Compartiment tueurs relate une enquête policière tarabiscotée et à l'ancienne, exploitant le thème du huis clos où le coupable se trouve forcément dans une population restreinte de suspects, tous ayant partagé le compartiment-couchettes de la victime pendant un voyage de nuit à bord du Marseille-Paris de 10h30. Malheureusement, les suspects, qui sont également des témoins gênants, sont assassinés les uns après les autres, ce qui nuit à la sérénité de l'enquête. Qui sera le dernier ? Sera-t-il forcément le coupable ?
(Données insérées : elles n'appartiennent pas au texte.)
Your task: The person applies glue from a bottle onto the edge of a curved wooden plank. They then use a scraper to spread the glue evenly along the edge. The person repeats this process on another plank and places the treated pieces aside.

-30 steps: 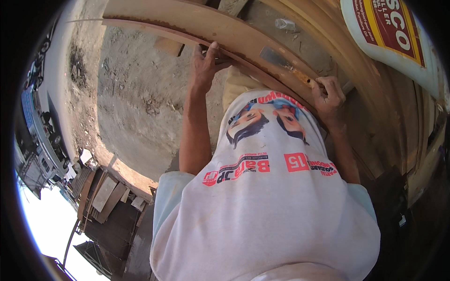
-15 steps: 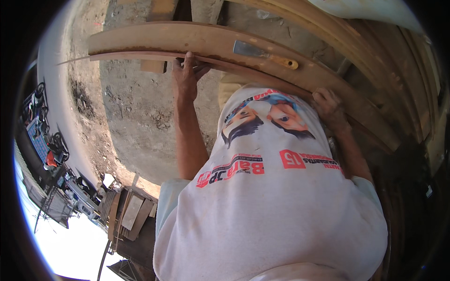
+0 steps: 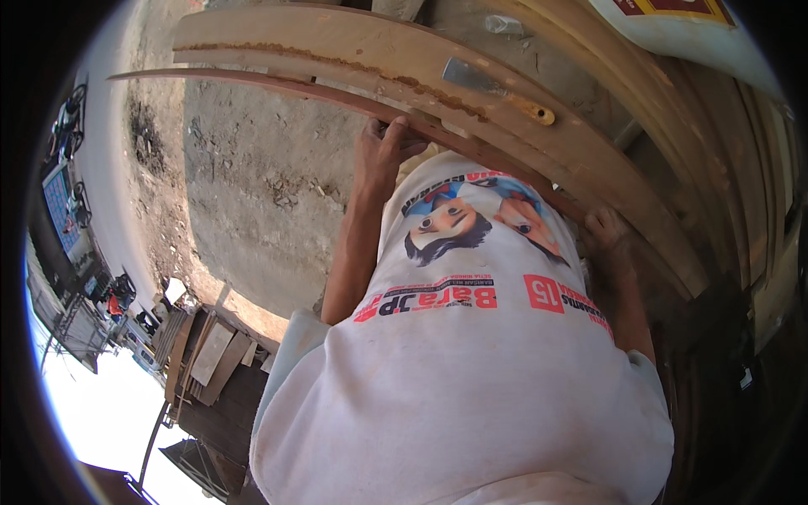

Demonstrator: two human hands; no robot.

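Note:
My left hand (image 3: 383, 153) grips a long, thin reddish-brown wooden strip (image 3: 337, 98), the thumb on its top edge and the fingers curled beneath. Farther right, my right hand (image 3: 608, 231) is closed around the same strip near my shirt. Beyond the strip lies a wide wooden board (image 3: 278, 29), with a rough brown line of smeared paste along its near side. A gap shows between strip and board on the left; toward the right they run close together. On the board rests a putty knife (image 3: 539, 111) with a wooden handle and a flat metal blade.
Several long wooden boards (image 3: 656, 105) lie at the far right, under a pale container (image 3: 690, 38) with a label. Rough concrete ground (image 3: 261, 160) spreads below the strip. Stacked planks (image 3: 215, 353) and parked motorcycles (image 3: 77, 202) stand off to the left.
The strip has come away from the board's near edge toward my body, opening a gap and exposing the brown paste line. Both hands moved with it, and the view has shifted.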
Avec ce scénario ferroviaire, on pense bien évidemment à la grande reine du crime, Agatha Christie, qui a ouvert la voie et a bien dégagé le ballast avec son « Crime de l'Orient-Express » et ses « Dix petits nègres ». Compartiment tueurs se situe exactement à la croisée des aiguillages de ces deux romans. La particularité de style qu'utilise Japrisot mérite d'être signalée : les personnages et l'action sont décrits de manière neutre, distanciée, sans utiliser la facilité du dialogue, exemple : « le troisième homme, qui ramassait les perles répandues sur le plancher, leva les yeux et demanda, patron, ce qu'il avait à faire, lui. ». Les descriptions minutieuses ralentissent un peu le récit, on se croirait, surtout au début, dans un Nouveau Roman, Michel Butor n'est pas loin (il a de son côté embarqué à bord du Paris-Rome dans La modification). Ceci permet à Japrisot de multiplier les points de vue en toute subjectivité, préservant ainsi une part de mystère sur ce que savent vraiment ses personnages. La narration s'accommode ensuite de tournures plus classiques, avec l'apparition de dialogues, et le rythme de l'enquête s'accélère. Japrisot nous embarque à bord d'un polar compartimenté, qui ne dévoile que ce que l'auteur a choisi de révéler. L'intrigue est complexe, et le scénario est réglé avec la précision d'une horloge SNCF. Mais malgré son côté alambiqué, l'histoire reste sur ses rails, sans jamais laisser le lecteur à quai. L'ambiance du Paris des années 60, chapeaux mous et gabardines, brasserie-choucroute (page 146) et bistrot-bières sur ronds de carton mouillés (page 31), donne par ailleurs un charme indéniable à ce roman. Pour préserver le suspense jusqu'au bout, les enquêteurs semblent comprendre avant le lecteur ce qui s'est réellement passé (on rencontre plus souvent l'inverse aujourd'hui), et le final est éblouissant. Je vous recommande donc la lecture de ce petit polar ferroviaire et vous invite également à visionner quelques scènes du film postées sur Babélio, qui vous donneront un aperçu de l'ambiance.